Павла Артемьевна говорила с плохо скрытым раздражением в голосе, причем птичьи глаза ее поминутно сердито скашивались в сторону наказанной девочки.
Та, услыша последние слова рукодельной наставницы, заплакала громче, уже в голос, на всю комнату.
- Перестань, Оня! Покажи мне лучше твой палец! - прозвучал над ее головою знакомый тихий голос горбуньи.
Елена Дмитриевна бережно взяла маленькую ручонку, внимательно взглянула на уколотый палец и покачала головою.
Кровь из Ониного пальца сочилась непрерывно, а сам палец распух вдвое против своей обычной величины.
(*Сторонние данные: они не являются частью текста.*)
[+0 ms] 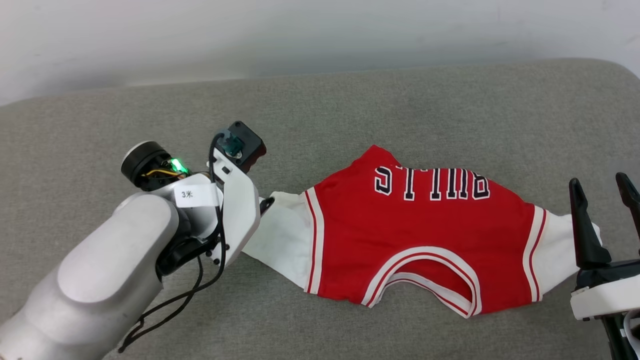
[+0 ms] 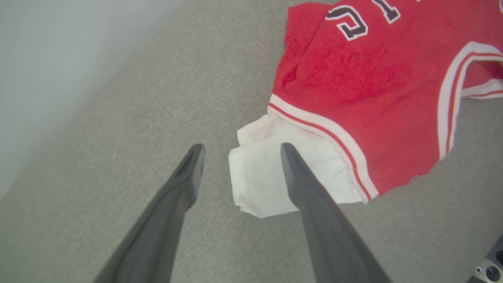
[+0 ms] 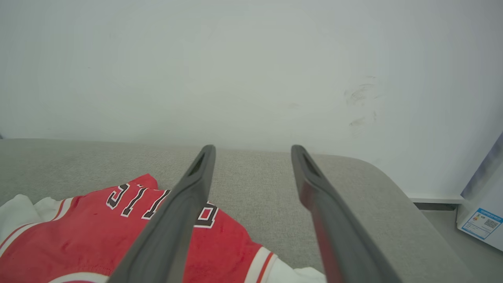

Горбунья даже в лице изменилась, увидя это.
- Послушайте, однако, Павла Артемьевна, - сурово сдвинув брови, обратилась она к заведующей рукодельным классом, - так и до антонова огня девочку довести можно.
- Скажите до могилы лучше! - захохотала та, презрительно передернув плечами.
Горбунья вспыхнула.
Полным негодования взглядом окинула она брюнетку и, демонстративно повернув к ней спину, обняла стоявшую у печки Оню и проговорила серьезно:
- Что ты не хотела работать - это очень дурно, Оня, а что ты палец наколола умышленно, это еще хуже. Надо сейчас же идти в лазарет, попросить Фаину Михайловну перевязать руку и приложить какое-нибудь лекарство к больному месту. Слышишь? Извинись же перед Павлой Артемьевной и идем со мною.
Наказанная девочка пролепетала что-то вроде: "Простите, Павла Артемьевна", - и поспешила следом за Еленой Дмитриевной в лазарет.